#### Dataset section:
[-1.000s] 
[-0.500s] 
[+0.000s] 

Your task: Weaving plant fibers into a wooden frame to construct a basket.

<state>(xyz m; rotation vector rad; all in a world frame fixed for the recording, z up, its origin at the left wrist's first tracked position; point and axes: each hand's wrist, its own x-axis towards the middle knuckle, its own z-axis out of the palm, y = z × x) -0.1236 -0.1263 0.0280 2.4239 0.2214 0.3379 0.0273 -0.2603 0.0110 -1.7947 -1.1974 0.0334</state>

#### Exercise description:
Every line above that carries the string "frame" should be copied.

#### Answer section:
Your task: Weaving plant fibers into a wooden frame to construct a basket.
<state>(xyz m; rotation vector rad; all in a world frame fixed for the recording, z up, its origin at the left wrist's first tracked position; point and axes: each hand's wrist, its own x-axis towards the middle knuckle, its own z-axis out of the palm, y = z × x) -0.1236 -0.1263 0.0280 2.4239 0.2214 0.3379 0.0273 -0.2603 0.0110 -1.7947 -1.1974 0.0334</state>

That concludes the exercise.